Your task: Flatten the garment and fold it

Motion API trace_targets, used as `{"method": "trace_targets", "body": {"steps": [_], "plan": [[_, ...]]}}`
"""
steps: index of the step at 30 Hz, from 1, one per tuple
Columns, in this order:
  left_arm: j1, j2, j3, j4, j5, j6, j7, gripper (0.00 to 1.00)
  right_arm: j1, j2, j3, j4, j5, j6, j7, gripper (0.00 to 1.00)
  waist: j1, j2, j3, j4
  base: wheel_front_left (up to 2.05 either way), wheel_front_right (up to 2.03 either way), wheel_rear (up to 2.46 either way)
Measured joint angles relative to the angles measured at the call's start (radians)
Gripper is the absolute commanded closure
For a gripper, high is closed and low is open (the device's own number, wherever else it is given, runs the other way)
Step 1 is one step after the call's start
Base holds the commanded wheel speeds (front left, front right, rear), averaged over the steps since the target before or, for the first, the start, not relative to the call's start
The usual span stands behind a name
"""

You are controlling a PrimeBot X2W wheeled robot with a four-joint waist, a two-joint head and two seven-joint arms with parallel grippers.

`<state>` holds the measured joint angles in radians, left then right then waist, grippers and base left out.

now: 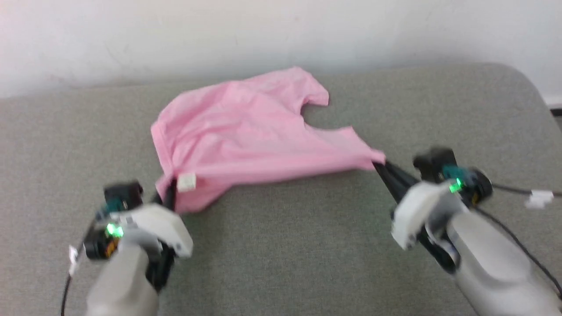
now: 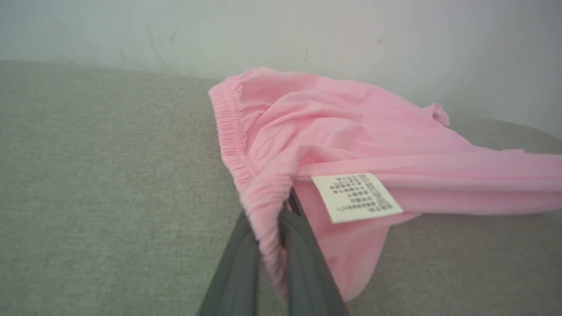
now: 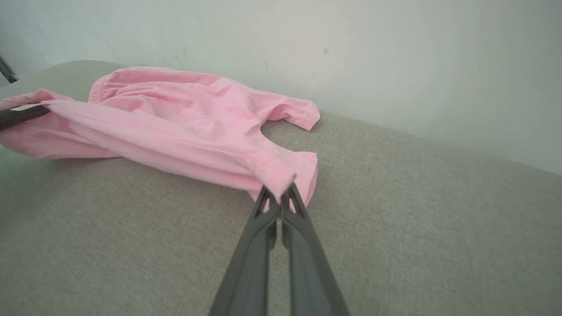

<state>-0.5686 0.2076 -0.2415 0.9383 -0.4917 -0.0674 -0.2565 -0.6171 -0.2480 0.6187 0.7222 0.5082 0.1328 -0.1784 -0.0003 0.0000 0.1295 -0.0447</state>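
Note:
The garment (image 1: 250,131) is a pair of light pink shorts, stretched between my two grippers on a grey cushion (image 1: 281,245). My left gripper (image 1: 170,193) is shut on the gathered waistband (image 2: 232,131) at the near left corner, beside the white label (image 2: 356,196). My right gripper (image 1: 378,164) is shut on a leg hem corner (image 3: 281,180) at the right, pulling it into a taut fold. The far leg (image 1: 314,90) lies loose toward the wall. In the right wrist view the garment (image 3: 184,118) runs left to the other gripper's dark fingers (image 3: 22,115).
A pale wall (image 1: 281,35) rises right behind the cushion's far edge. The cushion's rounded right corner (image 1: 522,83) drops off at the right. Cables (image 1: 518,189) trail from my right wrist.

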Motion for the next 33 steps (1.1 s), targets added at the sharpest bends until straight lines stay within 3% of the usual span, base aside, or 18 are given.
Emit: {"method": "trace_targets", "body": {"steps": [4, 10, 15, 20, 23, 26, 30, 33], "plan": [[0.185, -0.008, -0.014, -0.129, -0.005, 0.014, 0.025, 1.00, 0.186, -0.059, -0.066, -0.150, -0.004, 0.000, 0.073, 1.00, -0.0001, 0.0000, -0.056, 0.001, 0.00, 0.00, 0.00], [0.447, 0.029, -0.026, -0.446, -0.012, 0.093, 0.155, 1.00, 0.479, -0.070, -0.247, -0.465, -0.088, 0.000, 0.249, 1.00, 0.0000, 0.0000, -0.116, -0.007, 0.00, 0.00, 0.00], [0.668, 0.071, -0.035, -0.779, -0.021, 0.186, 0.313, 1.00, 0.748, -0.022, -0.408, -0.772, -0.173, 0.000, 0.432, 1.00, 0.0001, 0.0000, -0.129, -0.008, 0.00, 0.00, 0.00], [0.840, 0.120, -0.019, -1.052, -0.043, 0.266, 0.432, 1.00, 0.930, 0.049, -0.496, -1.021, -0.231, 0.000, 0.583, 1.00, 0.0001, 0.0000, -0.125, -0.001, 0.00, 0.00, 0.00], [0.876, 0.131, -0.006, -1.152, -0.056, 0.285, 0.453, 1.00, 0.925, 0.041, -0.504, -1.099, -0.256, 0.000, 0.635, 1.00, 0.0001, 0.0000, -0.112, -0.003, 0.00, 0.00, 0.00], [0.853, 0.136, 0.002, -1.184, -0.057, 0.288, 0.460, 1.00, 0.839, 0.017, -0.502, -1.101, -0.262, 0.000, 0.653, 1.00, 0.0003, 0.0000, -0.091, -0.003, 0.00, 0.00, 0.00], [0.759, 0.124, 0.013, -1.173, -0.089, 0.263, 0.456, 1.00, 0.641, 0.006, -0.487, -0.997, -0.234, 0.000, 0.651, 1.00, 0.0004, 0.0000, -0.053, 0.005, 0.00, 0.00, 0.00], [0.681, 0.116, 0.023, -1.139, -0.101, 0.251, 0.445, 1.00, 0.455, -0.010, -0.452, -0.851, -0.197, 0.000, 0.650, 1.00, 0.0005, 0.0000, -0.016, 0.010, 0.00, 0.00, 0.00]]}}
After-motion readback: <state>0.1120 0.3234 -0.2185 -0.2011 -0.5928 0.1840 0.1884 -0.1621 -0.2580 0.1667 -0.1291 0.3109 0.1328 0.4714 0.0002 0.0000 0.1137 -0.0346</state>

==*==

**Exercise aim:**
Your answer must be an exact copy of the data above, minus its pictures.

**Solution for this task:**
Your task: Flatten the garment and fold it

Motion API trace_targets, used as `{"method": "trace_targets", "body": {"steps": [_], "plan": [[_, ...]]}}`
"""
steps: index of the step at 30 Hz, from 1, one per tuple
Columns, in this order:
  left_arm: j1, j2, j3, j4, j5, j6, j7, gripper (0.00 to 1.00)
  right_arm: j1, j2, j3, j4, j5, j6, j7, gripper (0.00 to 1.00)
  waist: j1, j2, j3, j4
  base: wheel_front_left (up to 2.05 either way), wheel_front_right (up to 2.03 either way), wheel_rear (up to 2.46 either way)
Measured joint angles relative to the angles measured at the call's start (radians)
Gripper is the absolute commanded closure
For a gripper, high is closed and low is open (the device's own number, wherever else it is given, runs the other way)
Step 1 is one step after the call's start
Base holds the commanded wheel speeds (front left, front right, rear), averaged over the steps since the target before or, for the first, the start, not relative to the call's start
The usual span stands behind a name
"""

You are controlling a PrimeBot X2W wheeled robot with a four-joint waist, a two-joint head and two seven-joint arms with parallel grippers.

`<state>` holds the measured joint angles in radians, left then right then waist, grippers and base left out.

now: 
now: 
now: 

<state>-0.5686 0.2076 -0.2415 0.9383 -0.4917 -0.0674 -0.2565 -0.6171 -0.2480 0.6187 0.7222 0.5082 0.1328 -0.1784 -0.0003 0.0000 0.1295 -0.0447</state>
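Note:
The garment (image 1: 250,131) is a pair of light pink shorts, stretched between my two grippers on a grey cushion (image 1: 281,245). My left gripper (image 1: 170,193) is shut on the gathered waistband (image 2: 232,131) at the near left corner, beside the white label (image 2: 356,196). My right gripper (image 1: 378,164) is shut on a leg hem corner (image 3: 281,180) at the right, pulling it into a taut fold. The far leg (image 1: 314,90) lies loose toward the wall. In the right wrist view the garment (image 3: 184,118) runs left to the other gripper's dark fingers (image 3: 22,115).
A pale wall (image 1: 281,35) rises right behind the cushion's far edge. The cushion's rounded right corner (image 1: 522,83) drops off at the right. Cables (image 1: 518,189) trail from my right wrist.
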
Motion for the next 33 steps (1.1 s), targets added at the sharpest bends until straight lines stay within 3% of the usual span, base aside, or 18 are given.
Emit: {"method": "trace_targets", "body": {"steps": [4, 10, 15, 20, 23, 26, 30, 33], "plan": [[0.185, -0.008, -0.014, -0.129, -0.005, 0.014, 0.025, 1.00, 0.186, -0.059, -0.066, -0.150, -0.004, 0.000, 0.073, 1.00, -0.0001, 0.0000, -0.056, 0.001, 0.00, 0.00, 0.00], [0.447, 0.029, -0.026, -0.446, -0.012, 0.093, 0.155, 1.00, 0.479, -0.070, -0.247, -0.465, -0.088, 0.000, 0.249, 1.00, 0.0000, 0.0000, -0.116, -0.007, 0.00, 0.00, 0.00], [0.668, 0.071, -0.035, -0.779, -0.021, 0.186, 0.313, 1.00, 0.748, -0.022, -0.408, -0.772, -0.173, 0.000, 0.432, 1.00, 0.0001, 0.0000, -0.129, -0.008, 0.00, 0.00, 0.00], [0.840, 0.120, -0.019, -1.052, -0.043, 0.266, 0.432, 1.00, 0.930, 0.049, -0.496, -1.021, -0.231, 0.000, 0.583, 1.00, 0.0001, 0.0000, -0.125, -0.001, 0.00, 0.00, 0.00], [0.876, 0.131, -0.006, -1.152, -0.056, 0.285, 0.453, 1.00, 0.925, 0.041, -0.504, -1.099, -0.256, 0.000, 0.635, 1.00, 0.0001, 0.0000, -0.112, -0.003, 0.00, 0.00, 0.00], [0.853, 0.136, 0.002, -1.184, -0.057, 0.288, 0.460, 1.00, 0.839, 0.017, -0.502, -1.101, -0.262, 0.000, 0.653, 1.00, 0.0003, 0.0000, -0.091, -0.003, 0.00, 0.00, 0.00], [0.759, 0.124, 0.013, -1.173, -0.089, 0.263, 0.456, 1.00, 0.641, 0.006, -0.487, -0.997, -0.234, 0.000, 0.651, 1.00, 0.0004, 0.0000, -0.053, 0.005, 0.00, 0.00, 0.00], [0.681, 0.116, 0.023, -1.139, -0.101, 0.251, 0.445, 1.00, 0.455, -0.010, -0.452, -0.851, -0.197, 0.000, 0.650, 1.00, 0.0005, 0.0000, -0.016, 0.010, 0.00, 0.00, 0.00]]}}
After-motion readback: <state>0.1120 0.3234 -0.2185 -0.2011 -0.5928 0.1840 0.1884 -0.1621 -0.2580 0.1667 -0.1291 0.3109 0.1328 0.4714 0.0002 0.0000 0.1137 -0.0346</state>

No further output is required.